• [Raw data]
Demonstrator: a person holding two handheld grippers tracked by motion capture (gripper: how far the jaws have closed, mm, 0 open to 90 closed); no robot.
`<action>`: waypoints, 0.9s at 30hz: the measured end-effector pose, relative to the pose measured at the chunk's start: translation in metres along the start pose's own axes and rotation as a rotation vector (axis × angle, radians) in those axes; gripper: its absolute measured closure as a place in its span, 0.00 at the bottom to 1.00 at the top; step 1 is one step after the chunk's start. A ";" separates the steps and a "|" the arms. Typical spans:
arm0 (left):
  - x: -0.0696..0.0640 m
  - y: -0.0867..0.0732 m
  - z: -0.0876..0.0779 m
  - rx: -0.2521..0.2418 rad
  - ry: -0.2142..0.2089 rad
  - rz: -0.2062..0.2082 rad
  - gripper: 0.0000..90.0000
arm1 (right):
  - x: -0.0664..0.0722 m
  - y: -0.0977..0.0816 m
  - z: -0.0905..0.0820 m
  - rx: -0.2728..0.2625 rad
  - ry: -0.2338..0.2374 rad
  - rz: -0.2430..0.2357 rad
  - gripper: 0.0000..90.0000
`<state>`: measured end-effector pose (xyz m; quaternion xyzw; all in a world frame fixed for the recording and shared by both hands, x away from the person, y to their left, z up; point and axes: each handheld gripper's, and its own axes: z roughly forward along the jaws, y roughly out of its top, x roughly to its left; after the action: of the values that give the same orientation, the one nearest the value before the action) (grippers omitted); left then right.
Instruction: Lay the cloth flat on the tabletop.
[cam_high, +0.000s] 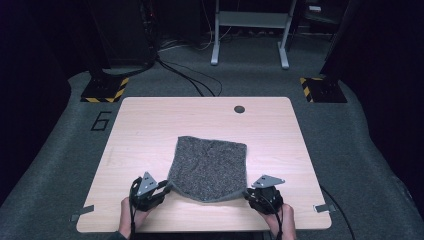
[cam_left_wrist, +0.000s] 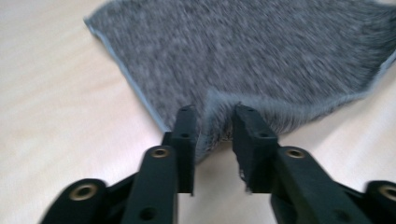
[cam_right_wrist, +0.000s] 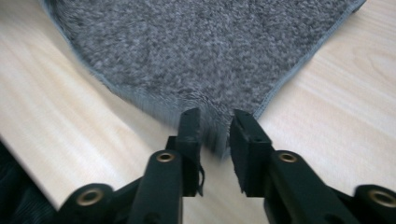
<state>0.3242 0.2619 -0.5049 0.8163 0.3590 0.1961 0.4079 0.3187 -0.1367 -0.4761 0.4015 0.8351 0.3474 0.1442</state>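
A grey fuzzy cloth (cam_high: 210, 167) lies spread on the light wooden table (cam_high: 150, 120), and its near edge sags toward me. My left gripper (cam_high: 165, 186) is at the cloth's near left corner, my right gripper (cam_high: 248, 194) at its near right corner. In the left gripper view the jaws (cam_left_wrist: 212, 116) stand apart with the bunched corner of the cloth (cam_left_wrist: 243, 51) loose between them. In the right gripper view the jaws (cam_right_wrist: 215, 116) are likewise parted, and the hemmed corner of the cloth (cam_right_wrist: 201, 46) pokes into the gap without being pinched.
A small dark round hole (cam_high: 239, 109) sits near the table's far edge. Beyond the table are a grey frame (cam_high: 250, 30), cables and two hazard-striped bases (cam_high: 105, 90) (cam_high: 322, 89). The table's near edge (cam_right_wrist: 28, 154) runs close by my right gripper.
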 end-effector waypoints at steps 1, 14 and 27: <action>0.001 -0.002 -0.005 -0.004 0.018 -0.003 0.67 | 0.000 -0.002 -0.003 -0.006 0.003 0.004 0.75; 0.025 0.048 0.017 -0.011 0.052 -0.016 0.27 | -0.010 0.030 0.017 -0.046 -0.017 0.048 0.35; 0.014 0.022 0.060 0.164 0.037 0.042 0.16 | -0.013 0.038 0.088 0.081 -0.047 0.017 0.11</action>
<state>0.3800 0.2318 -0.5220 0.8505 0.3639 0.1897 0.3289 0.3950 -0.0891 -0.5133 0.4219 0.8415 0.3049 0.1445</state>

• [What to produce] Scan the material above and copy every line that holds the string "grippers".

• [Your solution]
Demonstrator: a person holding two handheld grippers tracked by motion capture (gripper: how far the jaws have closed, mm, 0 open to 90 closed); no robot.
`<state>`: measured end-effector pose (xyz m; quaternion xyzw; all in a world frame fixed for the recording and shared by both hands, x away from the person, y to their left, z up; point and axes: each handheld gripper's, and its own axes: z roughly forward along the jaws, y roughly out of its top, x roughly to its left; after the action: of the values that give the same orientation, the one nearest the value before the action) (grippers omitted); left then right.

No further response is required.